Девочка решила выйти на ближайшей станции, ибо происходило что-то не очень приятное. Благо, до дома от Выборгской было минут двадцать пешком. Как только двери открылись, она вышла из вагона, заставляя себя не оглядываться. Поезд с противоположной стороны платформы тоже только что прибыл, и из вагонов на станцию вывалилось несколько человек. Не сказать, что многолюдно, но некое спокойствие пришло. Жителю мегаполиса всегда становится комфортней и спокойней в людском массиве, в потоке. Он перестает чувствовать себя таким маленьким, в сравнении с каменными истуканами домов, что наваливаются на тебя всем своим объемом и значимостью. Людям из мегаполиса всегда будет не по себе, окажись они вдали от городского шума и неоновых витрин надолго. Они не переносят звука своего дыхания, которое не будет отражаться от шагов прохожих на оживленном проспекте. Эти звуки всегда возвращаются густым шматом энергии, и бьют куда-то в область солнечного сплетения. Долбаный вампиризм. Долбаные зайчики-энерджайзеры на биологической подпитке. Стук-стук в барабанные перепонки, стук-стук, стук-стук! И дыхание… дыхание. Без людского трафика, дыхание – это просто движение воздуха, но без ощущения близости. Без того чувства, что когда-нибудь мы будем все, как одно. Как в начале времен. Будем также летать под землей, снуя от станции к станции, с единственной целью – быть в движении. Мы – это вереница огней, что загораются от дальнего света поездов в метро. И этот свет загорелся сейчас. На секунду. В той школьнице на станции, что была так рада не остаться с маньячной старухой наедине. Она поднималась по эскалатору, сотни раз проклиная себя за симуляцию болезни в кабинете школьной медсестры.

И вот, еще одна вспышка. Доля секунды. Дрожь по телу и слабость в коленях. К горлу подступило что-то горькое.

– *Чавк* – раздалось откуда-то с нижних ступеней эскалатора.

На станции, уже наверху, засуетились бравые охранники.
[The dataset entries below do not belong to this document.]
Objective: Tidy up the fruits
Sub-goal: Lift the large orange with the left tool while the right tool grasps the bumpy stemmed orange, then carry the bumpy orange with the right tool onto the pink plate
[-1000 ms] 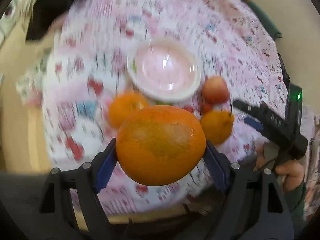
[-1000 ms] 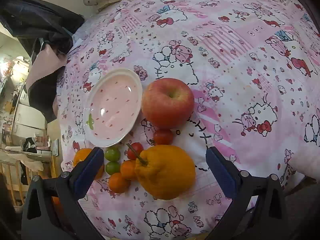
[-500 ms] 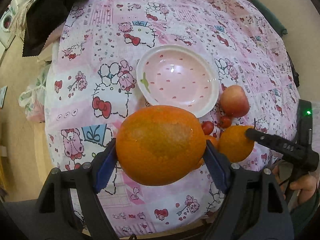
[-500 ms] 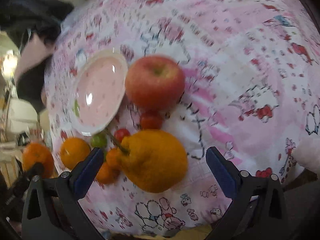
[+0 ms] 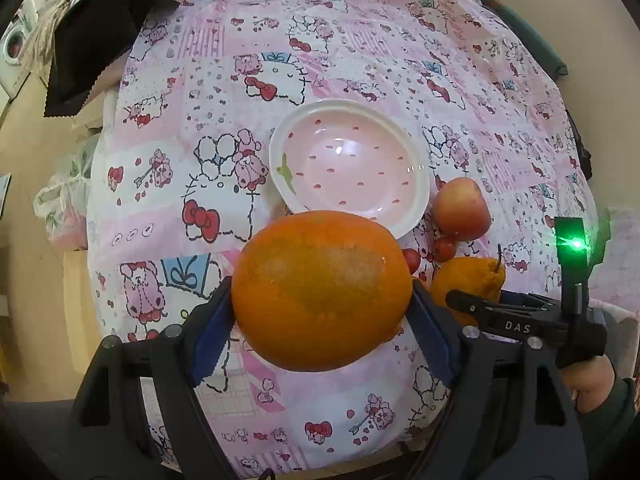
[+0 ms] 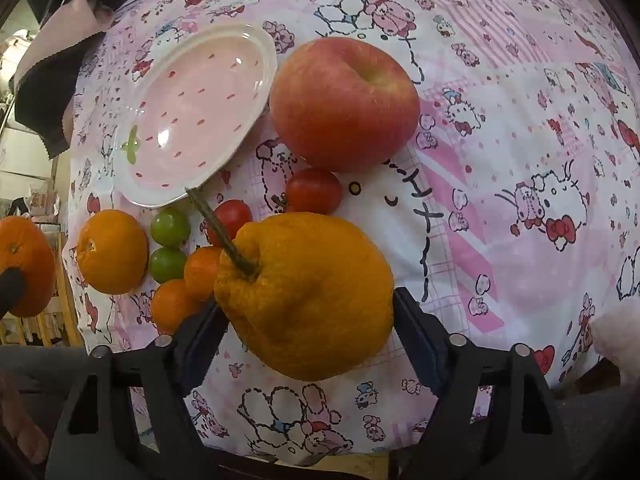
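We see the pink cartoon-print cloth [image 5: 208,128] filling both views, draped over the table. On it sits the pink strawberry-dotted plate [image 5: 416,196], nothing in it. Our left gripper [image 5: 322,316] clamps the big orange [image 5: 322,296] between both blue pads, held up above the cloth with the near edge of the plate behind it. Our right gripper [image 6: 308,320] straddles the bumpy stemmed citrus [image 6: 308,296]; its jaws are closing, the citrus is between them and lies on the cloth, and the pads look at or nearly at its sides, so we cannot tell if they press yet. In the left wrist view this gripper [image 5: 472,304] shows from the side over the same citrus [image 5: 468,280]. The red apple [image 6: 344,104] lies just beside the plate's right rim. A smaller orange [image 6: 112,252] lies below the plate, left of the citrus. Between them sit two small oranges [image 6: 200,268], two green fruits [image 6: 170,226] and two red tomatoes [image 6: 314,192], clustered close, one tomato touching the apple.
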The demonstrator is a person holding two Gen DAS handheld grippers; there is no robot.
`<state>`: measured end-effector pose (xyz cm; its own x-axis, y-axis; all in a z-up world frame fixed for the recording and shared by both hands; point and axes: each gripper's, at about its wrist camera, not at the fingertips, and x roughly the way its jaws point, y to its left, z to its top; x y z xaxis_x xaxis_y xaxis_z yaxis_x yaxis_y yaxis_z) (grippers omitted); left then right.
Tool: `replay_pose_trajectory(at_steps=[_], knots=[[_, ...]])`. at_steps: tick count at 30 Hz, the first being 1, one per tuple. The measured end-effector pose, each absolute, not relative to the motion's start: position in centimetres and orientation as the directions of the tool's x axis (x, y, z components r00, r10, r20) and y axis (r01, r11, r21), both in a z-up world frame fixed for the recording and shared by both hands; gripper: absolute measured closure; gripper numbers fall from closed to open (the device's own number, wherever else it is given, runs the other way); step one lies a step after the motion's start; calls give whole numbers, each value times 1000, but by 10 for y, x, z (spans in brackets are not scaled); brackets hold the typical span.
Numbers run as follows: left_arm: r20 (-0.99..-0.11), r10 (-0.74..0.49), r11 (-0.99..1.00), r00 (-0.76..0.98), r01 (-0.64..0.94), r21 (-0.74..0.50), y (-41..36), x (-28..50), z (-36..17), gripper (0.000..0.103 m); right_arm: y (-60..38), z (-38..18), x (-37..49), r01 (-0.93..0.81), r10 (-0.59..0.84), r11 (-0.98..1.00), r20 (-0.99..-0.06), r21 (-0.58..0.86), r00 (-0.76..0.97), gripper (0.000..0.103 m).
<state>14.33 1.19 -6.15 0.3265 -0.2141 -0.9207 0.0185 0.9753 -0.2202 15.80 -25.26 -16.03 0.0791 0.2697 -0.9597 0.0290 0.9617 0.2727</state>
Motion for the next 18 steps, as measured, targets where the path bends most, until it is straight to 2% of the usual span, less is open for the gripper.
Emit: replay_pose_trajectory(at_steps=[5, 11, 18], knots=[[-916, -257, 962, 309, -12, -274, 17, 142, -64, 24, -258, -147, 152, 12, 281, 959, -952, 284, 123, 24], [-918, -229, 968, 324, -20, -249, 16, 139, -65, 24, -271, -119, 141, 7, 340, 937, -913, 350, 224, 24], [-906, -191, 979, 378, 2, -206, 16, 136, -58, 24, -281, -81, 134, -32, 518, 839, -779, 543, 353, 24]])
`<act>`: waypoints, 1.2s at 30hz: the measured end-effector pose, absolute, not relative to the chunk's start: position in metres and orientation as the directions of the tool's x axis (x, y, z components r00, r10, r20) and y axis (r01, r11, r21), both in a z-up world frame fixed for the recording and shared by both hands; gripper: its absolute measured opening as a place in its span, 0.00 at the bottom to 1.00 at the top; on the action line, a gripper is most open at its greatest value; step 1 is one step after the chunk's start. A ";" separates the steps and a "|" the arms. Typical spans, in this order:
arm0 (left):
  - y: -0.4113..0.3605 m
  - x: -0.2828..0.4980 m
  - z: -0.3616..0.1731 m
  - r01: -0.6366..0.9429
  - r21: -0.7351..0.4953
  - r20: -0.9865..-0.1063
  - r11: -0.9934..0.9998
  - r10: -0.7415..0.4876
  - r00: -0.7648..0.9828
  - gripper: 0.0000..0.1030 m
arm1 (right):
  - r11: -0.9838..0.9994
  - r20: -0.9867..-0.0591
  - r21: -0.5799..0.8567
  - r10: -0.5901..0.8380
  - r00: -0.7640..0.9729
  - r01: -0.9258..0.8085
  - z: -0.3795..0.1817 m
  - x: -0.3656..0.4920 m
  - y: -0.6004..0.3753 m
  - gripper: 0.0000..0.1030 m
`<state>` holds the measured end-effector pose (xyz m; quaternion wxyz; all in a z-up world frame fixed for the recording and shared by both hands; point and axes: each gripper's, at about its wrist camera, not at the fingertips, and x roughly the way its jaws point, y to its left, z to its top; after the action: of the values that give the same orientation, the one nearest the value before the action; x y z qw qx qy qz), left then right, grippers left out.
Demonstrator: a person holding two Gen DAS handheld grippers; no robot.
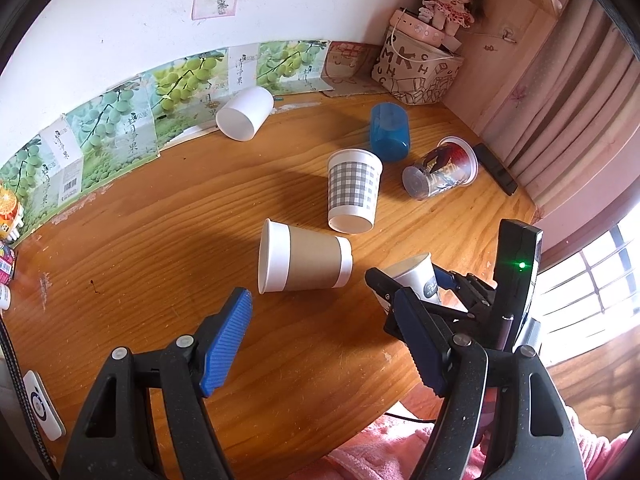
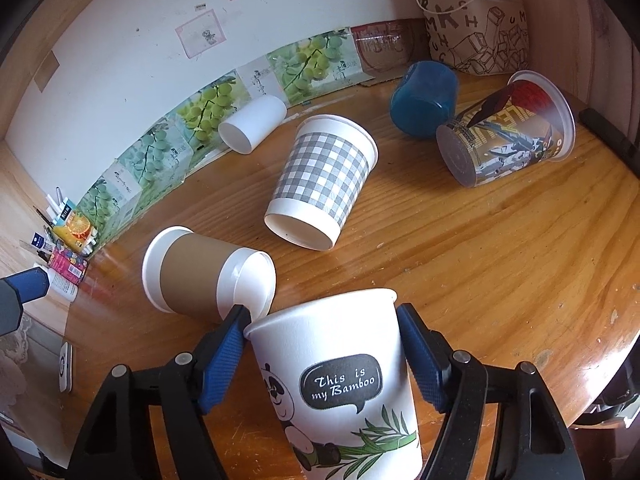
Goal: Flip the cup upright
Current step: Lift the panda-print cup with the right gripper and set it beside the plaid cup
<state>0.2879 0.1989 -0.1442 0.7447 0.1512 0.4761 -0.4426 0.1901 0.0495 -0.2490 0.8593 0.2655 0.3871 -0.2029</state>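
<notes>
**Ana:** Right wrist view had the panda cup (image 2: 340, 384) sitting between the blue pads of the right gripper (image 2: 322, 354), one pad on each side wall just under the rim. Why there?

**Ben:** Probably because the wall is stiffest near the rim, so it could be turned without crushing. The jaws were closed onto it; its mouth pointed away from the camera, toward the brown-sleeved cup (image 2: 208, 272), whose base nearly touched the panda cup's rim.

**Ana:** And the left gripper (image 1: 320, 336)?

**Ben:** Jaws wide, holding nothing, hovering above the wooden table (image 1: 160, 240) beside the panda cup. The checked cup (image 1: 354, 192) lay on its side beyond the panda cup, well apart.
</notes>
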 end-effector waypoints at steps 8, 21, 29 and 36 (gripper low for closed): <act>0.205 0.283 -0.143 0.800 -0.200 -0.840 0.566 -0.520 0.158 0.75 | 0.787 -0.726 0.293 -0.187 0.661 0.543 -0.229 0.186 0.049 0.73; 0.218 0.271 -0.143 0.788 -0.211 -0.836 0.578 -0.524 0.160 0.75 | 0.782 -0.702 0.306 -0.199 0.683 0.543 -0.223 0.167 0.061 0.73; 0.227 0.265 -0.142 0.780 -0.207 -0.834 0.591 -0.523 0.175 0.75 | 0.772 -0.705 0.335 -0.175 0.688 0.540 -0.224 0.164 0.061 0.74; 0.235 0.264 -0.141 0.762 -0.200 -0.836 0.616 -0.513 0.196 0.76 | 0.724 -0.699 0.415 -0.134 0.703 0.551 -0.220 0.164 0.053 0.81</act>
<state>0.2643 0.2349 -0.1411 0.7620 0.1307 0.4766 -0.4184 0.1643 0.0531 -0.2195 0.8674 0.3148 0.3310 -0.1975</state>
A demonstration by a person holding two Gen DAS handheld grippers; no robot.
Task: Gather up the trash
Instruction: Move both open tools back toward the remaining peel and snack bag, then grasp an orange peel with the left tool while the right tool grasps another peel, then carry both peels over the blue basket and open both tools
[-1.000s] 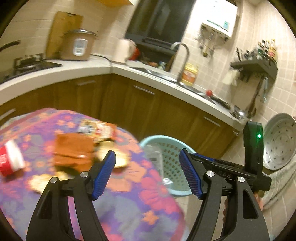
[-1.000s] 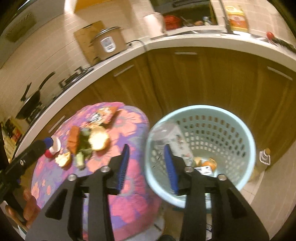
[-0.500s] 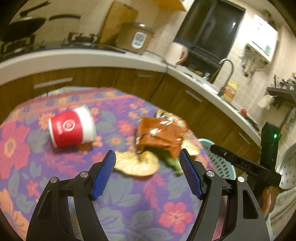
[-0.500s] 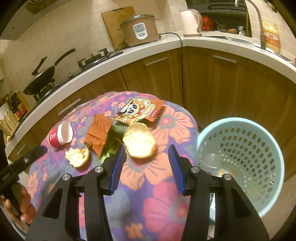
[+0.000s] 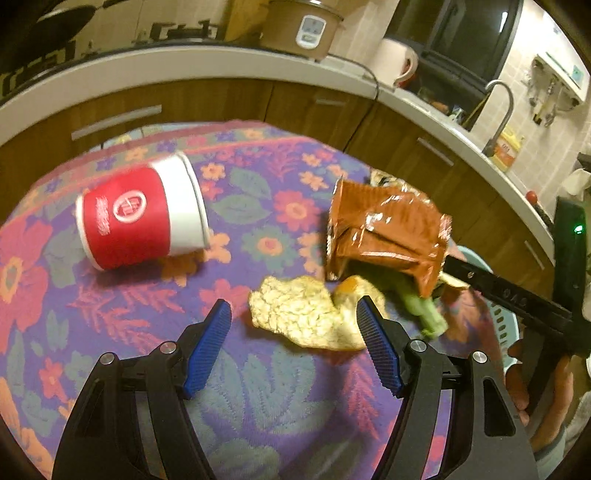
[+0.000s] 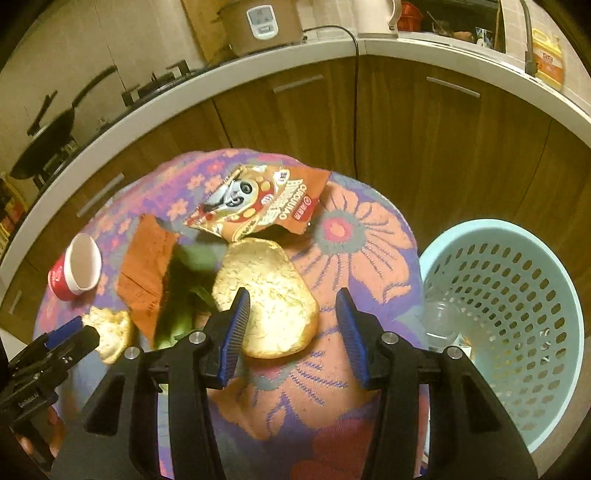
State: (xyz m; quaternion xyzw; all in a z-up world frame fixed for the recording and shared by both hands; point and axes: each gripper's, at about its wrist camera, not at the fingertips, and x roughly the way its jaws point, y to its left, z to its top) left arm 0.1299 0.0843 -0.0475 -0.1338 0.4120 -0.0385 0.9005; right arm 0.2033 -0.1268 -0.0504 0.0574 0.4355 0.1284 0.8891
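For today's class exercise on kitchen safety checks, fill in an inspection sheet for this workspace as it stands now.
Surface: round table, floral cloth.
Job's things: red paper cup on its side; brown wrapper; printed snack bag; two peel pieces; green scraps; basket beside table.
Clutter: nothing seen.
Grippers: left gripper and right gripper, jaws open, empty.
Cables: cord down cabinet.
Surroundings: rice cooker, counter.

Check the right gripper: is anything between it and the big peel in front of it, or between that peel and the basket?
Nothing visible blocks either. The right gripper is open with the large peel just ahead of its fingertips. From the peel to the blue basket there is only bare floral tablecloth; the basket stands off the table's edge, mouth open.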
Вызвали скорую, которая на этот раз не факт, что приедет быстро. Оттого начальница станции содрогнулась в коленях, судорожно вспоминая, куда же запрятали их местную аптечку. А еще, в голову ей навязчиво лезли эфиры с Малышевой, но как всегда не те, что нужно. В голове шел видеоряд, с танцующей красной маткой, и слова ведущей, о том, что детки – это счастье, а менструация – это прекрасно. Подобные мысли проблему не решали. Девочка лежала, погоны мысленно облетали, словно сакура по осени. Кошмар.

А вот цветущая Глафира Семеновна Возесенская, 19… (не удобно даже сказать какого) года рождения, уроженка города-героя Ленинграда, уже заняла место в троллейбусе, по направлению к Северному проспекту.

Дверь квартиры слегка щелкнула, а потом стремительно подалась вперед, освещая подъездным сиянием темную прихожую. Эти некогда белые обои приняли в себя душные запахи метрополитена и грязное дыхание своей хозяйки. Комнатная собачка виляла хвостом и подпрыгивала на месте, пока кошка Муська равнодушно поглядывала на разувающуюся старушку. Движения ее были медленны и неказисты, но не лишены решимости к действию. Не в первый раз. Надо только сделать все правильно, и не забыть убрать молоток из кладовой. Все будет хорошо.